慶雲

重要度

慶雲 (けいうん)

704年〜708年

【概説】
飛鳥時代末期の文武天皇および元明天皇の治世に用いられた元号。日本初の本格的な律令である大宝律令が制定された「大宝」に続き、めでたい雲である「慶雲」の出現を機に改元された。

祥瑞思想に基づく「慶雲」への改元

慶雲(景雲とも書く)とは、吉兆とされる美しくめでたい雲(瑞雲)のことである。大宝4年(704年)4月、西の空にこの慶雲が現れたことを受けて、文武天皇は「天が我が治世を祝福している」として同年5月に「慶雲」へと改元した。当時は、優れた統治を行う君主の時代には天が「祥瑞(しょうずい)」と呼ばれる吉兆を示すという思想(祥瑞思想)が強く信じられており、大宝律令の制定によって国家体制が整った時期の自信と誇りが、この改元に反映されている。

律令運用の安定化と「慶雲の改革」

慶雲年間は、大宝律令を実際の社会に定着させ、生じた矛盾を微調整していく過渡期にあたっていた。

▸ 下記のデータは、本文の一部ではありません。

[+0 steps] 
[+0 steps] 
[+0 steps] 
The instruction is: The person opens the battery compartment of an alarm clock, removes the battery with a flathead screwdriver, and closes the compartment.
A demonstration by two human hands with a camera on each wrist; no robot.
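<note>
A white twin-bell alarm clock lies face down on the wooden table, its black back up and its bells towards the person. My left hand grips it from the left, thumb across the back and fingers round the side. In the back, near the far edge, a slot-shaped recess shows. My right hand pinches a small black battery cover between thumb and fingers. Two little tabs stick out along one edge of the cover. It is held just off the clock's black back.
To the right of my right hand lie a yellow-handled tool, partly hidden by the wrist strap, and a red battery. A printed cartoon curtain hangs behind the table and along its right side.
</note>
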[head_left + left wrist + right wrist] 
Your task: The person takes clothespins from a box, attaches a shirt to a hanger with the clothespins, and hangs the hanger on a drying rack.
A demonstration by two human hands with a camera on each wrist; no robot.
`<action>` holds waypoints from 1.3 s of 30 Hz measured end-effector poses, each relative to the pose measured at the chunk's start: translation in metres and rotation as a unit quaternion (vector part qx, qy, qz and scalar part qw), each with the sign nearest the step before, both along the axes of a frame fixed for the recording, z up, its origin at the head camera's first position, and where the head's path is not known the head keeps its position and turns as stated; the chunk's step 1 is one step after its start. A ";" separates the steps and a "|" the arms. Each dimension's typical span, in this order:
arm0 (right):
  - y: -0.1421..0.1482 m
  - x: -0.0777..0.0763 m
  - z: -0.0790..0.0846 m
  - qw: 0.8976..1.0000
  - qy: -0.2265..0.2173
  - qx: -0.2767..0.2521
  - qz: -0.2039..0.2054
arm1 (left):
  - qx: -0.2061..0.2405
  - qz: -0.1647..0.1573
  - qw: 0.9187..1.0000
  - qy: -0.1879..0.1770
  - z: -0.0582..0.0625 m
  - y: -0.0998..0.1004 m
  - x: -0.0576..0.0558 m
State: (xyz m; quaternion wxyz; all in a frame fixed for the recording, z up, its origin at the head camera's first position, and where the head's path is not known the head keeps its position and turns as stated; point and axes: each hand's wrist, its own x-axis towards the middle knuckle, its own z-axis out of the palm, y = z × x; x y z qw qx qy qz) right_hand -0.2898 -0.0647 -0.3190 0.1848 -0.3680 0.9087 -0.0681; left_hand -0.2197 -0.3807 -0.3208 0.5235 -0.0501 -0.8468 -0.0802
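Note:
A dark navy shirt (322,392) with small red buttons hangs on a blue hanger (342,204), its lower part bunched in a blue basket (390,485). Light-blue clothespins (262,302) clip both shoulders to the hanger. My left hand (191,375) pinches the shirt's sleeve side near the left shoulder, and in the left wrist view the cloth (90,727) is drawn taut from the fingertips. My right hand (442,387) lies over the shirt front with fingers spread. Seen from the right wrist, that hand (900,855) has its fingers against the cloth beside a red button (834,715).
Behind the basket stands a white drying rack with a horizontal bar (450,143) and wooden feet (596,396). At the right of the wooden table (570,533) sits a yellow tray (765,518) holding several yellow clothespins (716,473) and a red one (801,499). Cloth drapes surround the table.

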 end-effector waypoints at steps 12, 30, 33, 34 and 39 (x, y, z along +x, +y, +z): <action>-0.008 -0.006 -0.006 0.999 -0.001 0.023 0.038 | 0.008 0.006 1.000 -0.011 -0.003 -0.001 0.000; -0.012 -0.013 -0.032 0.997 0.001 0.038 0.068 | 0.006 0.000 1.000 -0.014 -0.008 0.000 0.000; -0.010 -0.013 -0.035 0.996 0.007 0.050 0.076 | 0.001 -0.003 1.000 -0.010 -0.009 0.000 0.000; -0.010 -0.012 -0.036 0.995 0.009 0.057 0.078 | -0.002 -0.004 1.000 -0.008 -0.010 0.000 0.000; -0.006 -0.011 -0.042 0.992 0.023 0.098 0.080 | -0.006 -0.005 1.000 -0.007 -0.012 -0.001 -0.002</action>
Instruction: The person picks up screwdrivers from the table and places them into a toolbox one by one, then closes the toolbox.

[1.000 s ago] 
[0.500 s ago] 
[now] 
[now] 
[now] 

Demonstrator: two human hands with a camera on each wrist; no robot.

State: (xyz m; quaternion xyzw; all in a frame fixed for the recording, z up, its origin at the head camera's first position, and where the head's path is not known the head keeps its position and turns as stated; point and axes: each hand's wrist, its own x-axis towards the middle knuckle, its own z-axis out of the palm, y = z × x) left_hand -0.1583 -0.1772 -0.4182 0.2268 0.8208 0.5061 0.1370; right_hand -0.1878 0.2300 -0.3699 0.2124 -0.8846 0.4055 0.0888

慶雲元年(704年)には、大宝2年に派遣された遣唐使の粟田真人(あわたのまひと)らが帰国し、武則天の周から唐へと戻った現地の最新情勢や律令運用の実態を持ち帰った。これらを踏まえ、慶雲3年(706年)には官位制度の是正や、行き過ぎた戸籍上の偽りを是正するための税制改革などが行われた。これは歴史上「慶雲の改革」と呼ばれる。また、慶雲4年(707年)に文武天皇が崩御すると、その母である元明天皇が即位し、のちの「平城京遷都」や「和同開珎」の鋳造へとつながる奈良時代の国家基盤がこの時期に形成された。